***** Record excerpts *****

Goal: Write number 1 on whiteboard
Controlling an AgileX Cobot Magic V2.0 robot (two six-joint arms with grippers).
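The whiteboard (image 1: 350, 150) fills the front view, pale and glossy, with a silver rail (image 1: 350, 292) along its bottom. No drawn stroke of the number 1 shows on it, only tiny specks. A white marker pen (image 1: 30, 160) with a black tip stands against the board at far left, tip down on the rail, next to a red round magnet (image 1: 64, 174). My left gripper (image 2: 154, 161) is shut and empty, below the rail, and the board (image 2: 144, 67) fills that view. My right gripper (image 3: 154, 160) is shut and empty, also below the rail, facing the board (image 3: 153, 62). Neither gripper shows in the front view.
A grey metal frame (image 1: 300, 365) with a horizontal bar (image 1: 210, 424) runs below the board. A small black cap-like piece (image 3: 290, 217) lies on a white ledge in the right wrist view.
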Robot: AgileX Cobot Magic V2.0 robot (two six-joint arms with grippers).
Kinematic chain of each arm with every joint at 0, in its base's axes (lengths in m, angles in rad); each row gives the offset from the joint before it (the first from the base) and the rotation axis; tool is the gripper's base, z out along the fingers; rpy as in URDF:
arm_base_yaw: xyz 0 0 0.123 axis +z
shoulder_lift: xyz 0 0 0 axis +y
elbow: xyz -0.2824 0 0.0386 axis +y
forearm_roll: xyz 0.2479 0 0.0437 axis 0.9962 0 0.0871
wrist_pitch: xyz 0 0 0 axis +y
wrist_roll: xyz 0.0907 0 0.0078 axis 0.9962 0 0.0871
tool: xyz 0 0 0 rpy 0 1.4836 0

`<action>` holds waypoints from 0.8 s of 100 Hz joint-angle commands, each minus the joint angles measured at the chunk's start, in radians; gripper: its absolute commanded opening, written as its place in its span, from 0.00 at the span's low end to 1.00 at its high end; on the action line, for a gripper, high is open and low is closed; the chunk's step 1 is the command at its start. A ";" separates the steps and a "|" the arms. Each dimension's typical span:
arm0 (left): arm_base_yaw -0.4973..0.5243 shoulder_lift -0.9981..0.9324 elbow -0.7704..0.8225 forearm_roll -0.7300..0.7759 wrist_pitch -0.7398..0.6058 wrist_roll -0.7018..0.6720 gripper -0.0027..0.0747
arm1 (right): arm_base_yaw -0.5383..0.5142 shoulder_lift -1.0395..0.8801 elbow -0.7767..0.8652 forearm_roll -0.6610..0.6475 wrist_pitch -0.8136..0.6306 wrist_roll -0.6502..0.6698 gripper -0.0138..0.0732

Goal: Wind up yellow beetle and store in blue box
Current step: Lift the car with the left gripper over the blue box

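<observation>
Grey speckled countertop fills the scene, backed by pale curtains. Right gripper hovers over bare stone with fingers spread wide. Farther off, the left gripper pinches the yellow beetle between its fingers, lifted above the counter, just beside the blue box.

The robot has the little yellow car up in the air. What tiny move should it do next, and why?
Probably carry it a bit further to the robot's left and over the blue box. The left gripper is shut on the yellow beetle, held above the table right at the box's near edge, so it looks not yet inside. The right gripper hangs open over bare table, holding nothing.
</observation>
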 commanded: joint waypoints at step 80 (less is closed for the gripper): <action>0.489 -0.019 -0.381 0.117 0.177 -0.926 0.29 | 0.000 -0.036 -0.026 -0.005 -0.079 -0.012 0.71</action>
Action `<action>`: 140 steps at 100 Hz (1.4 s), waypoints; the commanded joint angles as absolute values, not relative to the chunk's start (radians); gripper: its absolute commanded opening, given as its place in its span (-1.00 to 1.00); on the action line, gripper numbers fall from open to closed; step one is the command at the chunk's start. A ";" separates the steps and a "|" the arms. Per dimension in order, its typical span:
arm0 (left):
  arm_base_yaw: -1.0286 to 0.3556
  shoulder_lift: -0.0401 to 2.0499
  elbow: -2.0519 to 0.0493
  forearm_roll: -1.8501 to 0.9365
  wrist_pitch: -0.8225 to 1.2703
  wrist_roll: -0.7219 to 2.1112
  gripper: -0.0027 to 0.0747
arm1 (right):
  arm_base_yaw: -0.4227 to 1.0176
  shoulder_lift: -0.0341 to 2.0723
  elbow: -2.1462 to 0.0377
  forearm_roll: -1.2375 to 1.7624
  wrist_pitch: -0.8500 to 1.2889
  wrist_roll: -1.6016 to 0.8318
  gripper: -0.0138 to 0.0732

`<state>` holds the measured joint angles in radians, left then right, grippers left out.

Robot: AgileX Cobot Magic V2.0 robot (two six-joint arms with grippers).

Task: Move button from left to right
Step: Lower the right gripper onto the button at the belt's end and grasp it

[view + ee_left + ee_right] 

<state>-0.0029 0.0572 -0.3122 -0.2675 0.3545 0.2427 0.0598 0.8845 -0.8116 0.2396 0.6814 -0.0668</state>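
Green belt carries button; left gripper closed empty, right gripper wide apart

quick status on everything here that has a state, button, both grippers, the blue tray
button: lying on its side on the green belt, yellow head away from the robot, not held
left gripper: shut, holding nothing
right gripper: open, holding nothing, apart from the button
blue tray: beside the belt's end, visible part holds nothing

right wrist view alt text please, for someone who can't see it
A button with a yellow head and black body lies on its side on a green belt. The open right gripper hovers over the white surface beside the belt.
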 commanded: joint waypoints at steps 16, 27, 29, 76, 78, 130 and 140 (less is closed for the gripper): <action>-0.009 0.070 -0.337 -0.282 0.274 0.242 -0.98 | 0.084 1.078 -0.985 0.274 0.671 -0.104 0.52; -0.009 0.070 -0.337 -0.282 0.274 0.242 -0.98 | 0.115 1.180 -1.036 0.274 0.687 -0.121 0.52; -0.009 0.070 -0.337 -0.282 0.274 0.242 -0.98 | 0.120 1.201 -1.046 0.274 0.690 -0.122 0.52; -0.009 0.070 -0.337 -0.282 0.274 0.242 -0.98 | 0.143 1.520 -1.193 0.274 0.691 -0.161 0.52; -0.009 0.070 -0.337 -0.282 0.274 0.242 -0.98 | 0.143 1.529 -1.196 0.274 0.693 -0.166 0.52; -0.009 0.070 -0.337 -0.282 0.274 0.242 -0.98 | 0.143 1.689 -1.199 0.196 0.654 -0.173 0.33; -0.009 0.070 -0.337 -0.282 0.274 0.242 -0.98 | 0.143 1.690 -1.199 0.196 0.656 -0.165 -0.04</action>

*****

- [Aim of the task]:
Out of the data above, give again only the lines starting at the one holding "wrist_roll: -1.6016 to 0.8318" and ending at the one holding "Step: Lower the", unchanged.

- [Problem solution]:
  wrist_roll: -1.6016 to 0.8318
  gripper: -0.0138 to 0.0732

`<state>` holds the measured joint angles in radians, left then right, grippers left out.

Robot: AgileX Cobot Magic V2.0 robot (two six-joint arms with grippers).

Task: Move button from left to right
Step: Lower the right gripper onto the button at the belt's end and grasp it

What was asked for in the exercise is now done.